Date of Award

Spring 5-14-2016

Level of Access Assigned by Author

Open-Access Thesis

Degree Name

Master of Science in Mechanical Engineering (MSME)


Mechanical Engineering


Michael Peterson

Second Committee Member

Senthil Vel

Third Committee Member

Zhihe Jin

Additional Committee Members

Anil Kizhakkepurakkal


Moisture observation and control is the single largest factor that controls the mechanical properties of sand based surfaces used for thoroughbred horse racing. Currently the moisture content is estimated based on the experience and expertise of the superintendent and water is added as needed based on experience. While extensive modelling has been done on moisture loss from a range of soils with crop covers in agronomy, currently no method exists to estimate the evaporation from a surface that is tilled many times a day and remains in a partially compacted state. This thesis develops an evaporation model based on real time weather data which also factors in track maintenance. The model is based on the Penman-Monteith evapotranspiration model for crops.
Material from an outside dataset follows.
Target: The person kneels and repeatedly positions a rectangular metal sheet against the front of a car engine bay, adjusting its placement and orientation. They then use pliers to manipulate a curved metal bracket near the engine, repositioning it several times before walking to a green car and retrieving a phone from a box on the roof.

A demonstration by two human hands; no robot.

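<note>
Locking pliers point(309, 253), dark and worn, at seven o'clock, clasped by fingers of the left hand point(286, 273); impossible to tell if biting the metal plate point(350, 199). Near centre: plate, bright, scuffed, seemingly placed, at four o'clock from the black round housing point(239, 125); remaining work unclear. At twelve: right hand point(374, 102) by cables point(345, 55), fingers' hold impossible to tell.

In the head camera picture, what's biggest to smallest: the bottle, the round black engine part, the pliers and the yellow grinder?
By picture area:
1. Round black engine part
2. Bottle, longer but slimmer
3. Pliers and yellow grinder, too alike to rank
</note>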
The effect of transpiration of agricultural crops is eliminated from the model and a correction is developed for the effect of harrowing of the track which is done during breaks in training as well as between races. Calculated moisture contents are compared to moisture contents measured at four racetracks in a range of climates encountered in North American racing. Reasonable agreement between the measured moisture content and the calculated moisture content is achieved through the use of corrected terms.